» Work instruction
Copy all the lines below without altering anything.

» Material for the task
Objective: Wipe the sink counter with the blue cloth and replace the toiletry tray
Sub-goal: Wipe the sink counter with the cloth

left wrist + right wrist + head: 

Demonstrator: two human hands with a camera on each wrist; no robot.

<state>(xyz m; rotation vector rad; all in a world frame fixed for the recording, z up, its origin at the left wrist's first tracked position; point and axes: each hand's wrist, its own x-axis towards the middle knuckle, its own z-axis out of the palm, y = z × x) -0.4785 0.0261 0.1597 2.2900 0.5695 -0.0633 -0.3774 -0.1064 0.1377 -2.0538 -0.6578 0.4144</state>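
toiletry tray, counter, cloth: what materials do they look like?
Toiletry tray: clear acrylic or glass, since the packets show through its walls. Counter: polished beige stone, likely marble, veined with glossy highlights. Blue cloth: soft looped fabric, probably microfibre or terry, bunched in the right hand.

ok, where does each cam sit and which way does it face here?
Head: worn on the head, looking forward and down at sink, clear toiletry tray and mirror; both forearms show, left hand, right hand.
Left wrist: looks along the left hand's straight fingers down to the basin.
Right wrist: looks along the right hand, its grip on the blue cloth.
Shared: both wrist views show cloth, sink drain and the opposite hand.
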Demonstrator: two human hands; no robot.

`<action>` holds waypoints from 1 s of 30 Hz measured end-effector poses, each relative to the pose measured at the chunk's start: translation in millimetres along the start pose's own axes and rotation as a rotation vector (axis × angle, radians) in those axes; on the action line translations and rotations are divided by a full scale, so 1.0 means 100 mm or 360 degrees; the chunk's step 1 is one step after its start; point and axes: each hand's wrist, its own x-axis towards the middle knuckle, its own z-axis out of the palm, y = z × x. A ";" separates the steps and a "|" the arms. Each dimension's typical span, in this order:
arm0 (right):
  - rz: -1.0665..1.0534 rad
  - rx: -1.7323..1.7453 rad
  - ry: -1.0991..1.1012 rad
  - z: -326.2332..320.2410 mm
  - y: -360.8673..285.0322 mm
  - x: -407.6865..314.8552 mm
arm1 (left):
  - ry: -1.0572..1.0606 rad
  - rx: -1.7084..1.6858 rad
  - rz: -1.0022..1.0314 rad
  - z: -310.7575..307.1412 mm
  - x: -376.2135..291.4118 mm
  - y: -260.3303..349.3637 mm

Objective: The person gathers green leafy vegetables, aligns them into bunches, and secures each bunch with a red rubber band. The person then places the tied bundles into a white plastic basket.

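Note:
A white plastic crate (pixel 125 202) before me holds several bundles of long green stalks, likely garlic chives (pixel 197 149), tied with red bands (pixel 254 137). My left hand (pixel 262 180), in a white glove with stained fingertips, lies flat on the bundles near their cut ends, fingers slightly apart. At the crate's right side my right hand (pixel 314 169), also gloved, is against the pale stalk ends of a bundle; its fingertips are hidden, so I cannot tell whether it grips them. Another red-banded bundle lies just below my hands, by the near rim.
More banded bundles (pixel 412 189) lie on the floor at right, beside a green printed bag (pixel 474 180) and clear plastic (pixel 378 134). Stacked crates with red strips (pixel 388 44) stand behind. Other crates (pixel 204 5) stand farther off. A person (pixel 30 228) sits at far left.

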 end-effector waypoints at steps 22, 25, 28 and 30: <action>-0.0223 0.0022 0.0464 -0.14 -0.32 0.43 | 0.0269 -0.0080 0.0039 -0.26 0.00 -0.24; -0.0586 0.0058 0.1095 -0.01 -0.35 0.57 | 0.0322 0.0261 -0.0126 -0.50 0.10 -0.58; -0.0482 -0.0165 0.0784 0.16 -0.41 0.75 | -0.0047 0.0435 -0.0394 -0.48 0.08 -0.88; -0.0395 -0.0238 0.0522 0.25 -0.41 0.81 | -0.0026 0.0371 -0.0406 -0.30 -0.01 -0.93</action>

» Exercise answer
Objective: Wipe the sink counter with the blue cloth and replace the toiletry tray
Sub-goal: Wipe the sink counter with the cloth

left wrist + right wrist + head: 

Demonstrator: two human hands with a camera on each wrist; no robot.

<state>(xyz m; rotation vector rad; all in a world frame fixed for the recording, z up, its origin at the left wrist's first tracked position; point and axes: each hand's wrist, its own x-axis towards the middle knuckle, its own z-axis out of the palm, y = z × x) -0.4785 0.0261 0.1597 2.2900 0.5695 -0.0633 -0.3774 -0.1064 0.1377 -2.0538 -0.6578 0.4144</state>
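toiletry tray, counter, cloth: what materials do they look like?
Toiletry tray: clear acrylic or glass, since the packets show through its walls. Counter: polished beige stone, likely marble, veined with glossy highlights. Blue cloth: soft looped fabric, probably microfibre or terry, bunched in the right hand.

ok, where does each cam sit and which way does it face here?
Head: worn on the head, looking forward and down at sink, clear toiletry tray and mirror; both forearms show, left hand, right hand.
Left wrist: looks along the left hand's straight fingers down to the basin.
Right wrist: looks along the right hand, its grip on the blue cloth.
Shared: both wrist views show cloth, sink drain and the opposite hand.
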Demonstrator: two human hands; no robot.

`<action>` holds waypoints from 1 s of 30 Hz measured end-effector poses, each relative to the pose measured at the chunk's start: translation in millimetres along the start pose's own axes and rotation as a rotation vector (axis × angle, radians) in those axes; on the action line translations and rotations are divided by a full scale, so 1.0 means 100 mm or 360 degrees; the chunk's step 1 is one step after its start; point and axes: each hand's wrist, its own x-axis towards the middle knuckle, its own z-axis out of the palm, y = z × x. A ";" separates the steps and a "|" the arms. Each dimension's typical span, in this order:
arm0 (right):
  - rz: -1.0665..1.0534 rad
  - rx: -1.7323..1.7453 rad
  - ry: -1.0991..1.1012 rad
  - z: -326.2332..320.2410 mm
  - y: -360.8673..285.0322 mm
  - x: -407.6865..314.8552 mm
arm1 (left):
  - ry: -1.0572..1.0606 rad
  - rx: -1.7084..1.6858 rad
  - rz: -1.0022..1.0314 rad
  - z: -310.7575..307.1412 mm
  - x: -376.2135..291.4118 mm
  - y: -260.3303..349.3637 mm

Objective: The person gathers green leafy vegetables, aligns them into bunches, and secures each bunch with a red rubber band. The person then places the tied bundles into a white plastic basket.

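Note:
A white plastic crate (pixel 125 202) before me holds several bundles of long green stalks, likely garlic chives (pixel 197 149), tied with red bands (pixel 254 137). My left hand (pixel 262 180), in a white glove with stained fingertips, lies flat on the bundles near their cut ends, fingers slightly apart. At the crate's right side my right hand (pixel 314 169), also gloved, is against the pale stalk ends of a bundle; its fingertips are hidden, so I cannot tell whether it grips them. Another red-banded bundle lies just below my hands, by the near rim.
More banded bundles (pixel 412 189) lie on the floor at right, beside a green printed bag (pixel 474 180) and clear plastic (pixel 378 134). Stacked crates with red strips (pixel 388 44) stand behind. Other crates (pixel 204 5) stand farther off. A person (pixel 30 228) sits at far left.
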
 end-effector waypoints at steps 22, 25, 28 and 30: <action>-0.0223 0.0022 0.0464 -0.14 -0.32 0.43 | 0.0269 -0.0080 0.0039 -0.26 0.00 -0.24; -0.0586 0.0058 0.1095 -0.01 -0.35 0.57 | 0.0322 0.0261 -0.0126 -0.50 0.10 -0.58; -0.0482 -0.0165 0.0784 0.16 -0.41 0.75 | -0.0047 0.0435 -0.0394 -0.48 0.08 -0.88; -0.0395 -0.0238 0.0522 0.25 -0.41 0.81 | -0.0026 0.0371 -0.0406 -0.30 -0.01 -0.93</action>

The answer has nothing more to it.